(DATASET begins)

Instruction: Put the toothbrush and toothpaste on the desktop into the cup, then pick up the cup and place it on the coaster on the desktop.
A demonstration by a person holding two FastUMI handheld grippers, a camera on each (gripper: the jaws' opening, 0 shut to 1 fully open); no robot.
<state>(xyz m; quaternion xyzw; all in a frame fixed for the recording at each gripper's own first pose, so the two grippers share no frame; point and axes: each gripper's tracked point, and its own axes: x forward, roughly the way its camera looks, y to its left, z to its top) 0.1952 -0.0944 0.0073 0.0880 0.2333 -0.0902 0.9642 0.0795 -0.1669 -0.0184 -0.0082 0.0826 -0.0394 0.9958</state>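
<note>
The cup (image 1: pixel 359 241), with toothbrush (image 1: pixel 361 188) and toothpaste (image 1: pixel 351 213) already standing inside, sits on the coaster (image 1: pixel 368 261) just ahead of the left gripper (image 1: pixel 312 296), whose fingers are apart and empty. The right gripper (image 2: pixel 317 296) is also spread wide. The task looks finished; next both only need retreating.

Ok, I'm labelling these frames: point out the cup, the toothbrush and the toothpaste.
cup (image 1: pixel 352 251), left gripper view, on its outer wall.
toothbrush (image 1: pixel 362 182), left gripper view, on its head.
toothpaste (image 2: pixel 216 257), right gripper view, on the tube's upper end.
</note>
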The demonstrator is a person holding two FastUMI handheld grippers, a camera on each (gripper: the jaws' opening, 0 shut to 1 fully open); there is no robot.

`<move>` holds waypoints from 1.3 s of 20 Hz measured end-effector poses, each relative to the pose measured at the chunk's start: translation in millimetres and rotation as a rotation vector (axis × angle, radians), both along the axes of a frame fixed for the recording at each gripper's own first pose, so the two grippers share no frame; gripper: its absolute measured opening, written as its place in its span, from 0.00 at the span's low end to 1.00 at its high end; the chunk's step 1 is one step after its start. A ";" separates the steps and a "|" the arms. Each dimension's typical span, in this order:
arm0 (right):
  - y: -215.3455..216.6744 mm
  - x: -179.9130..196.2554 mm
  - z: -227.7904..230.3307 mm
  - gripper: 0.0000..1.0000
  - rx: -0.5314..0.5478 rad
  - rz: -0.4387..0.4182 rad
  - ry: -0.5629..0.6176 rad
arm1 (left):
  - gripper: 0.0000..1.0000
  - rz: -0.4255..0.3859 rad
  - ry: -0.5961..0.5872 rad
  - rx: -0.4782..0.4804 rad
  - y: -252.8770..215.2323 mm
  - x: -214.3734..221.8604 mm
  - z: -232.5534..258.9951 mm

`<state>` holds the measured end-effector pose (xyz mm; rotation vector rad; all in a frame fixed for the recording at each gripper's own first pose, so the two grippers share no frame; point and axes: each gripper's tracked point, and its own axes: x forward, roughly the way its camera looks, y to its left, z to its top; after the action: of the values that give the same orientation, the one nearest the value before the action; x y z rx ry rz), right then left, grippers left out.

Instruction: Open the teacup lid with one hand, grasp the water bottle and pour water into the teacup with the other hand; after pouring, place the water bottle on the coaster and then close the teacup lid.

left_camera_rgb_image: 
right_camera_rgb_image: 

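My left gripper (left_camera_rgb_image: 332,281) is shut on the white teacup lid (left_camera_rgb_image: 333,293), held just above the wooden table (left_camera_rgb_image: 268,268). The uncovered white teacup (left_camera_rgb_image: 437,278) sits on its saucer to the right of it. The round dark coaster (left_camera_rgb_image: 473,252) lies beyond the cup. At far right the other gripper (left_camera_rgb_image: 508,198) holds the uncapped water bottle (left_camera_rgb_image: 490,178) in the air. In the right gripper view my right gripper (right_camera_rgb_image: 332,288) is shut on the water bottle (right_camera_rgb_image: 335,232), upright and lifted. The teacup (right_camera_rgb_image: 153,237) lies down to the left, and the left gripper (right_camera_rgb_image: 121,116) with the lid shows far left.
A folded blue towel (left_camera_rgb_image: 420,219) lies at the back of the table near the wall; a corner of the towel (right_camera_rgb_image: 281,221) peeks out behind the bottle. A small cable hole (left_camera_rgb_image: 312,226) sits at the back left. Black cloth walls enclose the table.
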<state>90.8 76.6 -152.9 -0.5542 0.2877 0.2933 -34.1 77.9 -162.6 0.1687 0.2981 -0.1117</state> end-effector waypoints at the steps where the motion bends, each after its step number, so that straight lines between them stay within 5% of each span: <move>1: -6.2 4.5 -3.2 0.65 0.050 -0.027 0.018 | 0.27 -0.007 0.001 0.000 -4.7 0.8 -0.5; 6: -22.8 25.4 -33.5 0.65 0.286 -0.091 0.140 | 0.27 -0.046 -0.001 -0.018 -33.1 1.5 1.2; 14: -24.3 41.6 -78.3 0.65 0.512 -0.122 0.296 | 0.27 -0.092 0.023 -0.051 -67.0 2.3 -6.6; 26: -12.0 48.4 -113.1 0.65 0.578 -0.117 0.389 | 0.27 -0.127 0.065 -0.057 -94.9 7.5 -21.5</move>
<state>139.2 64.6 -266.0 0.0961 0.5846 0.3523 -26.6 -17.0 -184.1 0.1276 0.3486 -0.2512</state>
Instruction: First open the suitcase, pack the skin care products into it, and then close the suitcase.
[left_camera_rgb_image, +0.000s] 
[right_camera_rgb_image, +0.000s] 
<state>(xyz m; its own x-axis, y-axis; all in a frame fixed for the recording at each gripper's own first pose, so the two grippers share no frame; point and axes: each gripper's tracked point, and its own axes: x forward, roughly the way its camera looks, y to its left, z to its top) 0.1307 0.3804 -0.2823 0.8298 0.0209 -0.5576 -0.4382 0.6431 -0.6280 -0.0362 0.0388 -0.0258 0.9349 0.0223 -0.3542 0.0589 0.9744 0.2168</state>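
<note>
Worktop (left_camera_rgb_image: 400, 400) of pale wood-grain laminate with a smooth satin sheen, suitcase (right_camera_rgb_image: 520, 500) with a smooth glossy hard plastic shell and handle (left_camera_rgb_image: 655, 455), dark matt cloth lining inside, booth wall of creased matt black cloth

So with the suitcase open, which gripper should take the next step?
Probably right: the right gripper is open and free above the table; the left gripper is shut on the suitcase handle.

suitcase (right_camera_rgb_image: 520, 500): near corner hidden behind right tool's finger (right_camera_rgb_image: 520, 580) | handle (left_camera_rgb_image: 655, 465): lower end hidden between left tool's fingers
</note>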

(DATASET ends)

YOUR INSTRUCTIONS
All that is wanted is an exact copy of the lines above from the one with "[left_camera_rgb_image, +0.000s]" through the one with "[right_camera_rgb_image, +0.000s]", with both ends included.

SOLUTION TO THIS TASK
[left_camera_rgb_image, +0.000s] 
[right_camera_rgb_image, +0.000s] 

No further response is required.